#### Data extract:
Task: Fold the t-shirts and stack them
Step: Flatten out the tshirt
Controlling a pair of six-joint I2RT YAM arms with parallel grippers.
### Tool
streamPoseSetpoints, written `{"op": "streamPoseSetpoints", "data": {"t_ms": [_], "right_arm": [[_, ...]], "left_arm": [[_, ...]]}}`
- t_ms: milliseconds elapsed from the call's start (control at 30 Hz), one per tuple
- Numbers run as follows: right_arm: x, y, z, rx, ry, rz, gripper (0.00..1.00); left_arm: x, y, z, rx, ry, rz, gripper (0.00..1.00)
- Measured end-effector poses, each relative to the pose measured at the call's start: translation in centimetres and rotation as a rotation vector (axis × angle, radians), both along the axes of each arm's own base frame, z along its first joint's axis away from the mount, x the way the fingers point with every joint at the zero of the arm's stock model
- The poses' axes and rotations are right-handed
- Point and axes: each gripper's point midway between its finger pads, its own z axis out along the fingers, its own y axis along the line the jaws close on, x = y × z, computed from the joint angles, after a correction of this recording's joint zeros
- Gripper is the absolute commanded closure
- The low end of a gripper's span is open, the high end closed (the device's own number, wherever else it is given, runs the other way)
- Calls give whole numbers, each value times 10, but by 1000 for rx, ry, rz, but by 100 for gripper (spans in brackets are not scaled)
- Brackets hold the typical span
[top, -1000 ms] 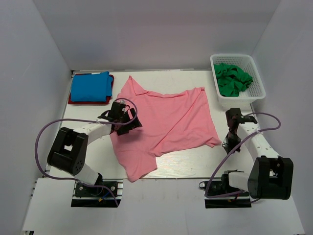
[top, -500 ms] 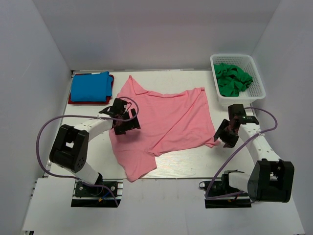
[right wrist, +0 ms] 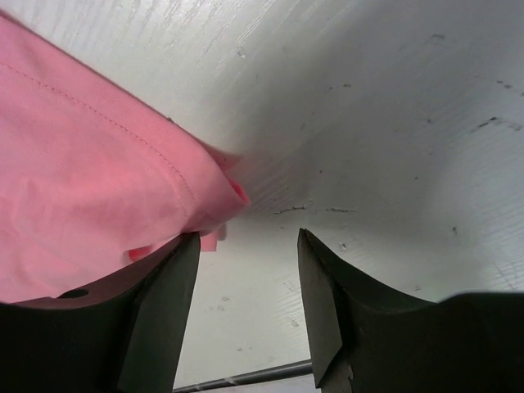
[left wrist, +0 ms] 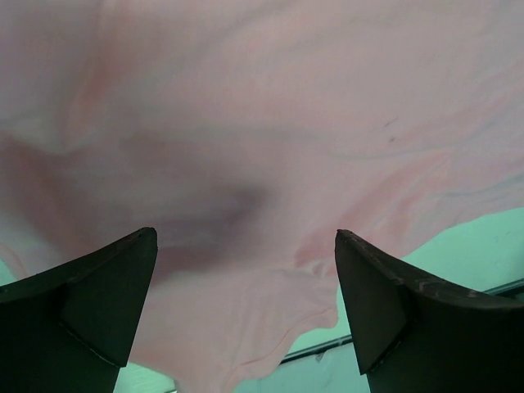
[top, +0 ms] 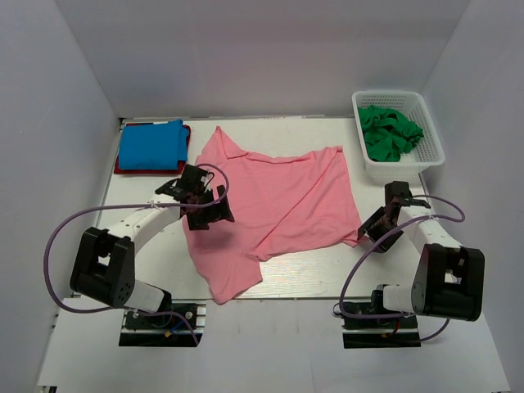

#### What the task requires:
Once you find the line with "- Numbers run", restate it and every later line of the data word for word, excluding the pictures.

#### Answer box:
- Numbers run as follows: right_arm: x, y, z, rx, ry, rz, gripper (0.00..1.00); left_arm: x, y, z, rx, ry, rz, gripper (0.00..1.00)
- Measured end-effector poses, each relative to the pose measured at the call's start: translation in centimetres and rotation as a rotation vector (axis × angle, radians), both along the axes of each arm's own base frame, z along its first joint's axis away from the mount, x the way the fingers point with every joint at the zero of the arm's stock model
- The poses' axes and rotations are right-handed
- Point and axes: each gripper's point midway between its finger pads, its own z axis out along the fingers, its own y axis along the line the jaws close on, x = y × z, computed from the joint angles, after a correction of this recording's joint zeros
- Gripper is the absolute commanded closure
- The low end of a gripper's span is open, the high end closed (the device's own number, wherever else it is given, runs the other way)
- Calls give whole numbers, each value times 10, but by 1000 for rx, ry, rz, but by 100 for gripper (spans in brackets are not scaled)
- Brackets hold the typical span
[top, -1000 ms] 
[top, -500 ms] 
[right wrist, +0 ms] 
[left wrist, +0 ms] 
[top, +0 ms] 

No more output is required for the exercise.